Bienvenue à vos Majestés (pourboires appréciés)

Cuba est parée aujourd’hui pour célébrer le 500e anniversaire du déplacement et de l’installation dans la zone nord, près de la rivière Almendares, de la Villa de San Cristóbal de La Habana fondée en 1515.

On estime qu’à l’arrivée de Christophe Colomb à Baracoa, il y avait dans l’île connue aujourd’hui sous le nom de Cuba, quelque trois cent mille aborigènes, dont les Siboney et les Tainos. Ils furent presque immédiatement asservis pour effectuer des travaux lourds à la recherche d’or dans les rivières. Les aborigènes construirent des forts et des maisons qui, au vu leur forme de société basée sur la récolte, la chasse et la pêche, ne pouvaient supporter la rigueur de l’esclavage, du travail, de la tristesse et des maladies portées par les Espagnols. Il n’en resta environ que quatre mille en 1555 et ils décédèrent presque tous avant la fin du XVIIe siècle. On peut encore trouver aujourd’hui des habitants de Cuba avec les traits des anciens aborigènes dans la partie la plus orientale de l’île. Précisément là où Colón et les frères Pinzón plantèrent leurs bottes pour la première fois sur le territoire de Cuba.
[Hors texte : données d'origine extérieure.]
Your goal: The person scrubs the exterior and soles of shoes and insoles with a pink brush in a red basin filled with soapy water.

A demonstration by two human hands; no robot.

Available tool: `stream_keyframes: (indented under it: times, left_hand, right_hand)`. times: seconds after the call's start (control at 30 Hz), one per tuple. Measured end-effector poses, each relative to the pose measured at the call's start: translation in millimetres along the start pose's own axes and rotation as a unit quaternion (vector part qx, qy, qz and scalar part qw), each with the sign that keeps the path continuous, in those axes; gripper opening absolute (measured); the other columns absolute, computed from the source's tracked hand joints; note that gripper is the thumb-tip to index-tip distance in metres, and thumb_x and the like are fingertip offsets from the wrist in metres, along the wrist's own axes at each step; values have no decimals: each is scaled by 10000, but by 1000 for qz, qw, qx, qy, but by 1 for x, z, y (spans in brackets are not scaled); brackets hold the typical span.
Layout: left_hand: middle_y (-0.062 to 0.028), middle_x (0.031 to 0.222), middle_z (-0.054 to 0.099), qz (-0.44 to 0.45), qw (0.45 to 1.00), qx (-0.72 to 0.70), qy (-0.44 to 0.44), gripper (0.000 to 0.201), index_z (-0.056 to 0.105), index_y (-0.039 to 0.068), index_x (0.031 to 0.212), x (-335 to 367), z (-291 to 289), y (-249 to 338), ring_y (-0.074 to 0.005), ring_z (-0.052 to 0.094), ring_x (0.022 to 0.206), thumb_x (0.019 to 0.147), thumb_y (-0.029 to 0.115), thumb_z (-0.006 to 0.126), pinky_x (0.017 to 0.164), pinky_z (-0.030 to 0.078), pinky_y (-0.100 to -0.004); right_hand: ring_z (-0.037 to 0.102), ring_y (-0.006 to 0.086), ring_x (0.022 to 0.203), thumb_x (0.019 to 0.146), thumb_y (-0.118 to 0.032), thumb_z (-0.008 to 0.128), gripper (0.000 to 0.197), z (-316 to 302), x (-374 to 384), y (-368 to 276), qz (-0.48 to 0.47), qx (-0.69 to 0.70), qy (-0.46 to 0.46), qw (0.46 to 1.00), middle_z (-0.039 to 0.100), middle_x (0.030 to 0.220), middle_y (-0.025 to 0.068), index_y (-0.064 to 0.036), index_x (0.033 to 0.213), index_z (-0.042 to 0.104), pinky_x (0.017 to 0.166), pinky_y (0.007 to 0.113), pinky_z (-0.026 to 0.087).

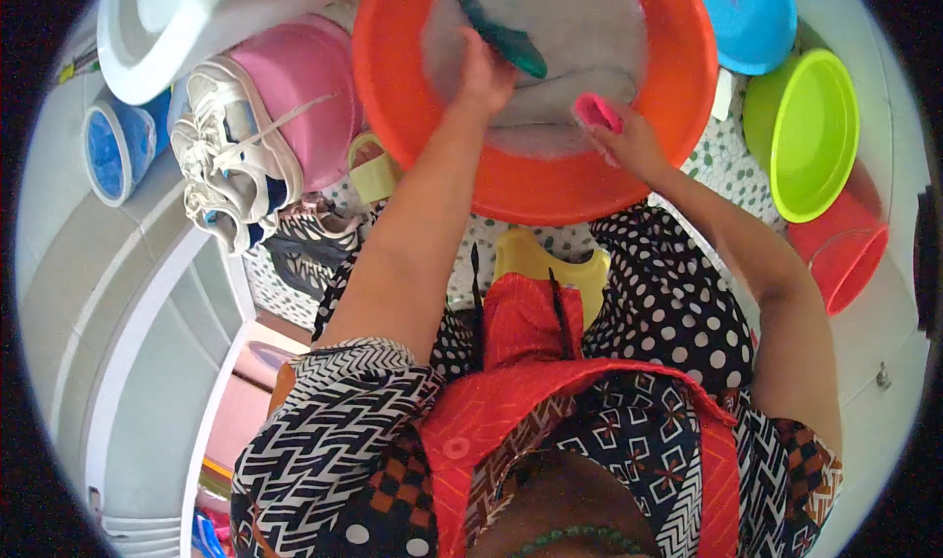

Le gouvernement cubain a décidé de célébrer l’holocauste des peuples autochtones de Cuba et l’asservissement de plus de deux millions d’Africains sous l’œil vigilant et la surveillance colonisatrice de leurs Majestés Bourbon venant directement de la métropole. Si le XXe siècle fut un cambalache(1), que reste-t-il pour le XXIe siècle ?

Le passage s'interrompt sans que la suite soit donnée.